Following the sequence of the museum's catalogue numbers, and giving the first number for each category, the bequest consists of: "bronzes", handles and a knocker (WB.1); arms, armour and ironwork (WB.5); enamels (WB.19); glass (WB.53); Italian maiolica (WB.60); "cups etc in gold and hard stone" (WB.66); silver plate (WB.87); jewellery (WB.147); cutlery (WB.201); "caskets, etc" (WB.217); carvings in wood and stone (WB.231–265). There is no group for paintings, and WB.174, a portrait miniature on vellum in a wooden frame, is included with the jewellery, though this is because the subject is wearing a pendant in the collection.

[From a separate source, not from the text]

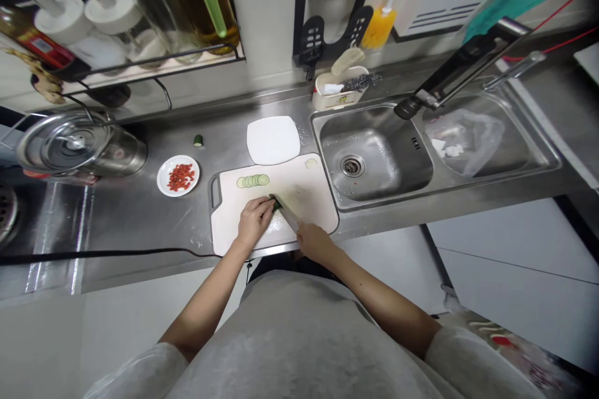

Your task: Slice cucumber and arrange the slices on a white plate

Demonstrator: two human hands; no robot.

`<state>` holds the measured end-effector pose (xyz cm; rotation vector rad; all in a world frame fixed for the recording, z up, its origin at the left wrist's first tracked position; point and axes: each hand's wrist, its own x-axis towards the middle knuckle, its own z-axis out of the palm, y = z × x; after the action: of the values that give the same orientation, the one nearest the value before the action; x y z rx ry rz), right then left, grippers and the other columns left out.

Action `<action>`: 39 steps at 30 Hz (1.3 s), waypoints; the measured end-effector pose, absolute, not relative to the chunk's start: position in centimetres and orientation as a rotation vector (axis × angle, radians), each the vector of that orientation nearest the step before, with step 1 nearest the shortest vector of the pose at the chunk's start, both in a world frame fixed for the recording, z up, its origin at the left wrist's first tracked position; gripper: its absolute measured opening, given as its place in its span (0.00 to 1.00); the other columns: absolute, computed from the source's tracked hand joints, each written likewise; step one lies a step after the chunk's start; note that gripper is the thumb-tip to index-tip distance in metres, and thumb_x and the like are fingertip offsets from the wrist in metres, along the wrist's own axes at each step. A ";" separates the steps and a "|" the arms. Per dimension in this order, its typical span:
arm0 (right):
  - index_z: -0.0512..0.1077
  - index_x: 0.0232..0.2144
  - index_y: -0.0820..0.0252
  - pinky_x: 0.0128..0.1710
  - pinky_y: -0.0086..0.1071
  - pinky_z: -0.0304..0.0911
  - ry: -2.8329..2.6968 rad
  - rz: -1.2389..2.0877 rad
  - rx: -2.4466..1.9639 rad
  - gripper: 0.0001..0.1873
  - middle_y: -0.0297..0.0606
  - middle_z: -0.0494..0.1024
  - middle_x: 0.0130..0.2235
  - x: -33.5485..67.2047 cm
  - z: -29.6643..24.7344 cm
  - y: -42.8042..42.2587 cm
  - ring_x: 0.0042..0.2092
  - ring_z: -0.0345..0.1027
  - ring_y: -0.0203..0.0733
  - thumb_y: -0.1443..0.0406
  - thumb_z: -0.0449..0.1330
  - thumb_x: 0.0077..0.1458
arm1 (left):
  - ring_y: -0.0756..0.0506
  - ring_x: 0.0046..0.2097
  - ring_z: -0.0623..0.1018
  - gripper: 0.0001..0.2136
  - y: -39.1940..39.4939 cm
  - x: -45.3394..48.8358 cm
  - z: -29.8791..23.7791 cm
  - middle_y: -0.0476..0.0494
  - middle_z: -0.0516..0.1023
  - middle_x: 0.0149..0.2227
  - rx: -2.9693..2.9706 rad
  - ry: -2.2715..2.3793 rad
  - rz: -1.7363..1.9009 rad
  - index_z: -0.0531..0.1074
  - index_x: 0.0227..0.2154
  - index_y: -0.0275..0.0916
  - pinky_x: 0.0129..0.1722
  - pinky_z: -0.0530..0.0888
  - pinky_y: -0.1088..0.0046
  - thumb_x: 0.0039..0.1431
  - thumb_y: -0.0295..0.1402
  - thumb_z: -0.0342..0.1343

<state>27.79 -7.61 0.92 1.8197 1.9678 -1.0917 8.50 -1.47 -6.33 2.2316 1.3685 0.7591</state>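
Observation:
My right hand (312,240) is closed around the handle of a knife (288,214), its blade pointing up and left over the cutting board (229,224). Against the blade lies a dark green piece of cucumber (276,204), partly covered by the fingers of my left hand (253,219), which are curled on it. A row of overlapping cucumber slices (253,181) rests on the board above my left hand. One pale slice (311,164) lies near the board's upper right corner. Just beyond the board is a white square plate (273,140).
Left of the board stand a small plate (161,183) of chopped red pieces, a cucumber end (198,140) and a steel pot (116,153). A sink (374,137) adjoins the board's right side. Bottles fill the rack (187,61) above. A black cable (116,254) runs along the counter.

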 end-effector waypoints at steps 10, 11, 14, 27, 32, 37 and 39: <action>0.67 0.47 0.67 0.41 0.29 0.59 1.941 -1.093 1.923 0.16 0.48 0.77 0.41 27.6 -0.2 -8.6 0.44 0.72 0.43 0.67 0.44 0.64 | 0.45 0.45 0.76 0.11 -1.7 8.7 -5.9 0.42 0.78 0.43 2.241 1.378 0.785 0.76 0.43 0.42 0.47 0.74 0.64 0.63 0.34 0.51; 0.67 0.47 0.67 0.40 0.29 0.59 1.944 -1.089 1.925 0.16 0.48 0.77 0.41 27.7 -0.3 -8.6 0.44 0.72 0.43 0.67 0.44 0.64 | 0.45 0.45 0.76 0.11 -1.8 8.7 -5.9 0.42 0.78 0.43 2.243 1.379 0.800 0.76 0.43 0.42 0.47 0.74 0.64 0.63 0.34 0.50; 0.69 0.45 0.67 0.39 0.29 0.58 1.929 -1.099 1.935 0.16 0.48 0.78 0.40 28.2 -0.4 -8.5 0.44 0.71 0.43 0.66 0.44 0.64 | 0.45 0.45 0.76 0.11 -2.0 8.9 -5.8 0.42 0.78 0.43 2.245 1.385 0.815 0.76 0.43 0.42 0.47 0.74 0.64 0.63 0.34 0.50; 0.68 0.51 0.56 0.35 0.31 0.56 2.003 -0.607 2.163 0.19 0.41 0.78 0.42 31.6 1.6 -7.7 0.41 0.72 0.43 0.56 0.48 0.63 | 0.45 0.48 0.76 0.13 -1.9 8.9 -5.6 0.46 0.78 0.45 2.085 1.495 0.753 0.73 0.47 0.43 0.50 0.73 0.65 0.64 0.37 0.48; 0.66 0.55 0.57 0.40 0.31 0.56 2.081 -0.378 2.176 0.22 0.42 0.77 0.42 32.4 1.0 -7.6 0.43 0.71 0.45 0.58 0.54 0.60 | 0.44 0.51 0.74 0.15 -1.0 9.6 -4.5 0.44 0.76 0.49 1.926 1.638 0.851 0.72 0.50 0.43 0.53 0.71 0.65 0.64 0.38 0.47; 0.66 0.55 0.59 0.39 0.32 0.56 2.206 -0.241 2.123 0.23 0.41 0.77 0.40 32.5 0.8 -7.7 0.41 0.70 0.44 0.59 0.55 0.60 | 0.43 0.54 0.70 0.17 1.4 11.4 -2.8 0.42 0.73 0.52 2.010 1.524 0.751 0.71 0.52 0.42 0.56 0.67 0.62 0.63 0.38 0.48; 0.66 0.55 0.60 0.39 0.32 0.56 2.267 -0.191 2.081 0.22 0.41 0.77 0.39 32.7 0.9 -7.7 0.40 0.70 0.43 0.60 0.55 0.60 | 0.41 0.56 0.68 0.16 2.2 12.0 -2.4 0.41 0.71 0.53 2.078 1.495 0.663 0.72 0.51 0.43 0.57 0.64 0.59 0.62 0.37 0.49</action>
<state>32.68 -7.71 0.91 2.0809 2.2666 -0.1908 12.05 2.22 -2.37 2.0778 1.4951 0.6626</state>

The collection was assembled for a particular place, and to reflect a particular aesthetic; other parts of Ferdinand Rothschild's collection contain objects in very different styles, and the Bequest should not be taken to reflect the totality of his taste. Here what most appealed to Ferdinand Rothschild were intricate, superbly executed, highly decorated and rather ostentatious works of the Late Gothic, Renaissance and Mannerist periods. Few of the objects could be said to rely on either simplicity or Baroque sculptural movement for their effect, though several come from periods and places where much Baroque work was being made. A new display for the collection, which under the terms of the bequest must be kept and displayed together, opened on 11 June 2015.

==History==
The collection was started by Baron Ferdinand's father, Baron Anselm von Rothschild (1803–1874), and may include some objects from earlier Rothschild collections. For Mayer Amschel Rothschild (1744–1812) of Frankfurt, who began the prominence of the family, his business dealing in coins, "antiques, medals, and objects of display" preceded and financed his banking operations, and most Rothschilds continued to collect art.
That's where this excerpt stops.